Activity: From the records below, copy out exactly the lines from the one containing "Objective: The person" to the one containing "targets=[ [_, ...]", both included. Add nothing else.

Provided records:
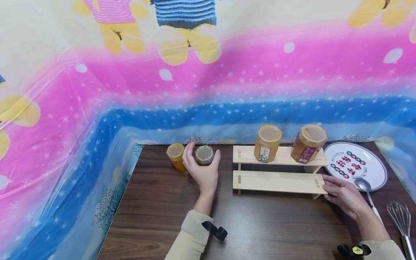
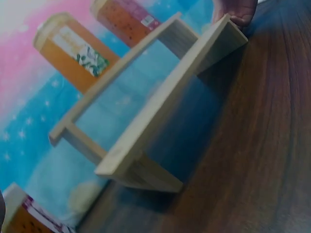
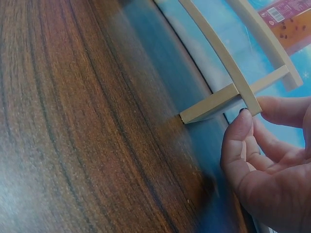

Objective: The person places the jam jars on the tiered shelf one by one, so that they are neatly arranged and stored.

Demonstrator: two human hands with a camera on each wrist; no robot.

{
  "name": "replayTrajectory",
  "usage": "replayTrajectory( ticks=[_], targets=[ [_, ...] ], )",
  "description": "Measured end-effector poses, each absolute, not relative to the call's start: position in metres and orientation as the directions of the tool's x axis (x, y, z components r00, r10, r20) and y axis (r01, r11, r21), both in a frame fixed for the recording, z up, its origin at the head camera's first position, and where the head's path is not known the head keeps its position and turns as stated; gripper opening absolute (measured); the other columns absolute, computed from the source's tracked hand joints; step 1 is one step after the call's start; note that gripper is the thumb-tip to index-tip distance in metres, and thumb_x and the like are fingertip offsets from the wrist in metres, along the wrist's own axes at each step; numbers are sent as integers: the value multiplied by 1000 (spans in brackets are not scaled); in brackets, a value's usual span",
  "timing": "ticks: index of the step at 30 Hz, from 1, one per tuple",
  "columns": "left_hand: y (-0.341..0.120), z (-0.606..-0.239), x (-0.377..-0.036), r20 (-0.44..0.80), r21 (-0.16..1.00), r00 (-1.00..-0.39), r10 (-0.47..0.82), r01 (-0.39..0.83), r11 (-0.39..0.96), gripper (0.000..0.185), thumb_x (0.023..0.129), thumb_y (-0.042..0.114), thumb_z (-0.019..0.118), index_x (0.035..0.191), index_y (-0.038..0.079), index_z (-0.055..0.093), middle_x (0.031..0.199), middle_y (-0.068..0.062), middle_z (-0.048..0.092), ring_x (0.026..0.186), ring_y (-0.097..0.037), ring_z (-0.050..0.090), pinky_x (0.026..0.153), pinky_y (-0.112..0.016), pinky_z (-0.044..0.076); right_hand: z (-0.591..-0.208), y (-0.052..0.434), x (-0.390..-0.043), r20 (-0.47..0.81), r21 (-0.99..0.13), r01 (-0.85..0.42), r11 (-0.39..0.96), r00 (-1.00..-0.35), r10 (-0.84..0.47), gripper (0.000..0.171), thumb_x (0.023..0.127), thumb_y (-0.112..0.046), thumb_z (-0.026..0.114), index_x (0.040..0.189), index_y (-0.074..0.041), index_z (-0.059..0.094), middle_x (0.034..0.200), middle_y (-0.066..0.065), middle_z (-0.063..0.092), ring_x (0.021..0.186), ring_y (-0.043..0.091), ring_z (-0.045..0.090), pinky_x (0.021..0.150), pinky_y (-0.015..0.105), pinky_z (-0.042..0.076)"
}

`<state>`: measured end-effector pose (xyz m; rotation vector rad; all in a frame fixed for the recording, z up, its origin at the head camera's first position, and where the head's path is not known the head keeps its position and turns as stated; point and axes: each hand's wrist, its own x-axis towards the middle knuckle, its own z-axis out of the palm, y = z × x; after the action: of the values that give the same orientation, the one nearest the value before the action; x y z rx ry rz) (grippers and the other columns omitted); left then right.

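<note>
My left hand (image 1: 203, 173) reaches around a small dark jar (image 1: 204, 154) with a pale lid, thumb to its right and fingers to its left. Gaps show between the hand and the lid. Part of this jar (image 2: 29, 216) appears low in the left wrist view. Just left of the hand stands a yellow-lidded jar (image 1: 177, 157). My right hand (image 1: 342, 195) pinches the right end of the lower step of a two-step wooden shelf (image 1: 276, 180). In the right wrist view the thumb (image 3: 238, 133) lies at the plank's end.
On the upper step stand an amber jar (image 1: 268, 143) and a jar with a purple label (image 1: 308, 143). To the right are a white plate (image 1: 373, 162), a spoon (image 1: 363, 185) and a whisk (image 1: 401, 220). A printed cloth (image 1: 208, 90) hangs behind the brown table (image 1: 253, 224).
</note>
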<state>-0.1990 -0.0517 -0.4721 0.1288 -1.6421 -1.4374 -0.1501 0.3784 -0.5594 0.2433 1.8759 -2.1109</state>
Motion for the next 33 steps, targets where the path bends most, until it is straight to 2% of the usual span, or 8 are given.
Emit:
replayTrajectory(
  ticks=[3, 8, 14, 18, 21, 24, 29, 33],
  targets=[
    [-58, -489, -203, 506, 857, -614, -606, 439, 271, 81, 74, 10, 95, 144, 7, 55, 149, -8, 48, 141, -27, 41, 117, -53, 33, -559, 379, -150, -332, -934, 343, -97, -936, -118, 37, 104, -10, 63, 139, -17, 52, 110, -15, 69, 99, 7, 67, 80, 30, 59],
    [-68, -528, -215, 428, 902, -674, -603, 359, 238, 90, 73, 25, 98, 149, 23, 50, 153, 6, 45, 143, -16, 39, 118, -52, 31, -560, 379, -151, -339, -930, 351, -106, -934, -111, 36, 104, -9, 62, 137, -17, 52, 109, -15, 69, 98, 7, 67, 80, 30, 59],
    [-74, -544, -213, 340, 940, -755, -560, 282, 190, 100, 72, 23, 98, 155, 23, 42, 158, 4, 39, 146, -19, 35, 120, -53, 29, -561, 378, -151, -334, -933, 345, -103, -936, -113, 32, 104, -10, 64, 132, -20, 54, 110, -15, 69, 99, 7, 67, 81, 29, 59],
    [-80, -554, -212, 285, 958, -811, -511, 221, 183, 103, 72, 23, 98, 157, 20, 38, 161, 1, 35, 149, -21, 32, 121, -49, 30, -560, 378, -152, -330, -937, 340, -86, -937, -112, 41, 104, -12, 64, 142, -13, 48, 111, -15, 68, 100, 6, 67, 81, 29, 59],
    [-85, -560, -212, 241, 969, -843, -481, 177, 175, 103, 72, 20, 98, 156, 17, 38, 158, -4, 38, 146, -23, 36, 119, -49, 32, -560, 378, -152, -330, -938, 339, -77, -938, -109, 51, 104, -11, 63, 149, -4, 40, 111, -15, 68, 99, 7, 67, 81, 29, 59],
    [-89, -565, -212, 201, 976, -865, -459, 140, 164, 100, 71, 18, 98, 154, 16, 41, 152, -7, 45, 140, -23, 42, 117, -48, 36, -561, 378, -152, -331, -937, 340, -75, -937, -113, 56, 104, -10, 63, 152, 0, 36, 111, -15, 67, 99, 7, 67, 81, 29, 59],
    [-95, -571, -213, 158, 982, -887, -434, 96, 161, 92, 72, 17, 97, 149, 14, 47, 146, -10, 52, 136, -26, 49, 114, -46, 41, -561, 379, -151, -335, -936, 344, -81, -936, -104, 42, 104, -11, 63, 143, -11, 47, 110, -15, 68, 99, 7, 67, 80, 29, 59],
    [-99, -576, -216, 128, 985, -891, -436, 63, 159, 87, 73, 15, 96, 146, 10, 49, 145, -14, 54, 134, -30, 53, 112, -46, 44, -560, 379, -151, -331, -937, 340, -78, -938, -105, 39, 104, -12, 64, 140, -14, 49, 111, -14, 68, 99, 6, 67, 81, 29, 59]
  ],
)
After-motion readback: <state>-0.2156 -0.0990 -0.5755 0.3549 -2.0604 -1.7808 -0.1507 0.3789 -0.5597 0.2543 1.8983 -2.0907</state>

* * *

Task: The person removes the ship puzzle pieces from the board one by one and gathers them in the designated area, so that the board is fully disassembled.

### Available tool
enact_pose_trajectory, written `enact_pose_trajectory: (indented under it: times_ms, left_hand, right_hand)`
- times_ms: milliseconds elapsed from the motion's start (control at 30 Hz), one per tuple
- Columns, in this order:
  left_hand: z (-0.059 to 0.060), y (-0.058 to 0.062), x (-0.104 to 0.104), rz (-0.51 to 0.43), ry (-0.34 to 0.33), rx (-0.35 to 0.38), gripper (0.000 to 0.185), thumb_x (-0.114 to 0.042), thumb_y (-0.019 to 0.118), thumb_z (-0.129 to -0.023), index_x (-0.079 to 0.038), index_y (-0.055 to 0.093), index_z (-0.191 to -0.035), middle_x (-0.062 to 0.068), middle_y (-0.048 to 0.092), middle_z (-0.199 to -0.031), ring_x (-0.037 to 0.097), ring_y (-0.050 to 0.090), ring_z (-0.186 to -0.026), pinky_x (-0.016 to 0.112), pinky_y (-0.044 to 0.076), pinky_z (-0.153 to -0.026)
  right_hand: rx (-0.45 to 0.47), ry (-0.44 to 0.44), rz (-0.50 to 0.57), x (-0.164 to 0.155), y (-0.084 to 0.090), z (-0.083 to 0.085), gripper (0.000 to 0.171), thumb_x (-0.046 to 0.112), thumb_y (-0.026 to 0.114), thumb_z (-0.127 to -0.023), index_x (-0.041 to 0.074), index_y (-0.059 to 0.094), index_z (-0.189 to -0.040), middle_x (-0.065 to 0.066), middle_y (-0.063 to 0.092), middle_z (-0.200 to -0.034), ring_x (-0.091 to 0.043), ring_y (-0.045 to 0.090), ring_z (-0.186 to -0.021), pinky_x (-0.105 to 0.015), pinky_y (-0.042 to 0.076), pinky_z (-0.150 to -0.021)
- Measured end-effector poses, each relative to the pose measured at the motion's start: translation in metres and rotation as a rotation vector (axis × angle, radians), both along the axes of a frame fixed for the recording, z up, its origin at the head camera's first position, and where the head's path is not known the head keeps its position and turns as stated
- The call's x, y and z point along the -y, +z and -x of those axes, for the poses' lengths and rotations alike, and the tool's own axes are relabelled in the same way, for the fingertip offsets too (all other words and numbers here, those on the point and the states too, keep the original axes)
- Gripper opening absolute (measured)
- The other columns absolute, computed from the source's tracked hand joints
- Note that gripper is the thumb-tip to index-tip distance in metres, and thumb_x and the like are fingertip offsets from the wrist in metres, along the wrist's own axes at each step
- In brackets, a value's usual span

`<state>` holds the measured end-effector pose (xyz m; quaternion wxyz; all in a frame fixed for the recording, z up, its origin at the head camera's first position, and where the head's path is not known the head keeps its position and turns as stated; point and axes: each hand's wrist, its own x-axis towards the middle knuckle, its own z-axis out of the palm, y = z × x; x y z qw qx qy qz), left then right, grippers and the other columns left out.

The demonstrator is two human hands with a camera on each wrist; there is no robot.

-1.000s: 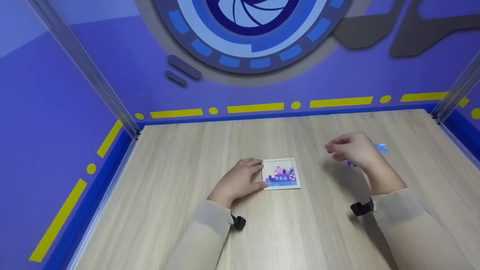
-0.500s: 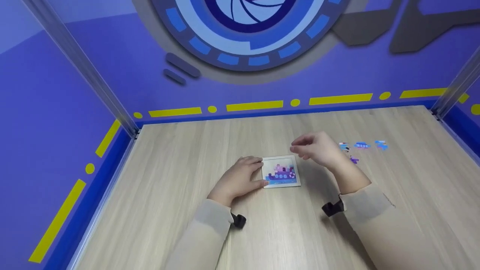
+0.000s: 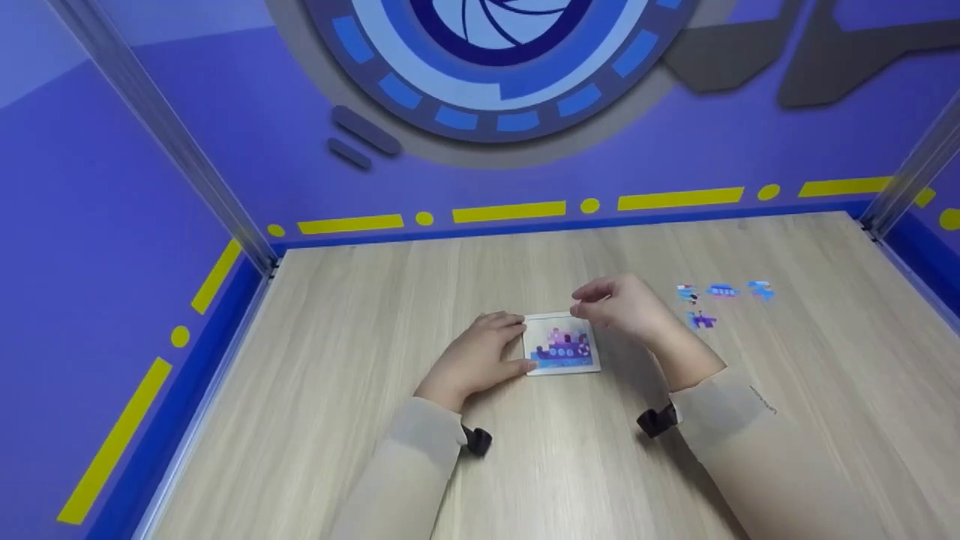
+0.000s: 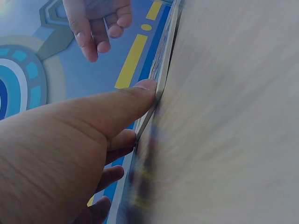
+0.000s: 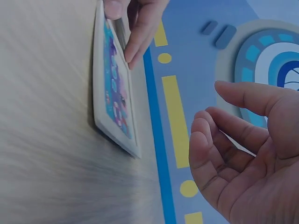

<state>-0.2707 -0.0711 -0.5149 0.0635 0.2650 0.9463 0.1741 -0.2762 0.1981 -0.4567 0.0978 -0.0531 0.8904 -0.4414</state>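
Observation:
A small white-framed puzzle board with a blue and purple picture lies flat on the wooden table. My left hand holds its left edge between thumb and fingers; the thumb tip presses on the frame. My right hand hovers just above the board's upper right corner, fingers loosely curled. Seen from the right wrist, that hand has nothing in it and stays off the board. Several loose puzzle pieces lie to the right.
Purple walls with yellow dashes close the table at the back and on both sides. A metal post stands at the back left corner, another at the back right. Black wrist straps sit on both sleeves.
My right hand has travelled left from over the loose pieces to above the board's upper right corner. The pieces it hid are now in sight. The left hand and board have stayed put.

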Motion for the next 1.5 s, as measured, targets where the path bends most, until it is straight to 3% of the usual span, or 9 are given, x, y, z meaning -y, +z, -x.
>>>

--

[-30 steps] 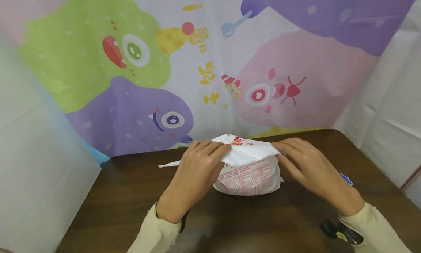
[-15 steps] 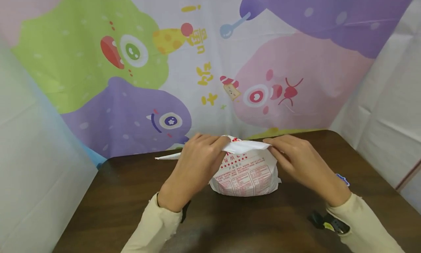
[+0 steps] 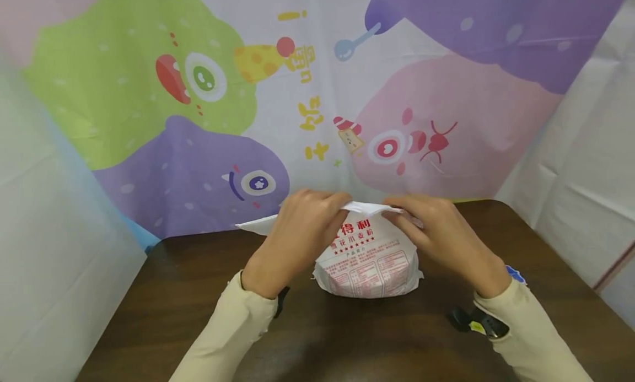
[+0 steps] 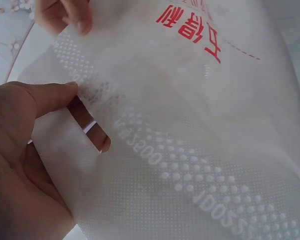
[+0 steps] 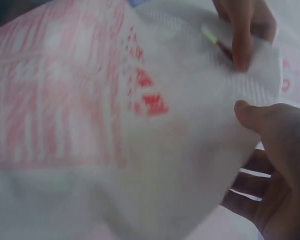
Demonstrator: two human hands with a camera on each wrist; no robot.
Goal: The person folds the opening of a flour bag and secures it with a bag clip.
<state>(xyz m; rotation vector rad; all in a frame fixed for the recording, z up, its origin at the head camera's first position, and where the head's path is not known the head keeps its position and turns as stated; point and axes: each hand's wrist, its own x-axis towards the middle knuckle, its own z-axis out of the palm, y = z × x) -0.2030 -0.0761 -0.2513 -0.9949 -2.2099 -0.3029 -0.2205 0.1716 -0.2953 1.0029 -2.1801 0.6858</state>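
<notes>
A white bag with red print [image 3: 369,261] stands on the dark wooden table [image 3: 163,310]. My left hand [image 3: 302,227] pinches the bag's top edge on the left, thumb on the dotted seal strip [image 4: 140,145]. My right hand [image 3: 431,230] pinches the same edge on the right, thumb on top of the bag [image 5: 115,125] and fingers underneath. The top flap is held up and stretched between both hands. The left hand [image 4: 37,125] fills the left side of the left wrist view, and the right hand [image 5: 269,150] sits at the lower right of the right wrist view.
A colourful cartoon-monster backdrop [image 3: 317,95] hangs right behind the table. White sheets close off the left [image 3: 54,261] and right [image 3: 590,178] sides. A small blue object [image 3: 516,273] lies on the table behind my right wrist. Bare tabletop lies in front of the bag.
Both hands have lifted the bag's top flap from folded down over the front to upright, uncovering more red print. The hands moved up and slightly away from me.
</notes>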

Answer to this exercise:
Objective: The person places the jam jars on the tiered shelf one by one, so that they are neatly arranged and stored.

Demonstrator: two human hands with a camera on each wrist; no robot.

{
  "name": "replayTrajectory",
  "usage": "replayTrajectory( ticks=[_], targets=[ [_, ...] ], )",

No more output will be given.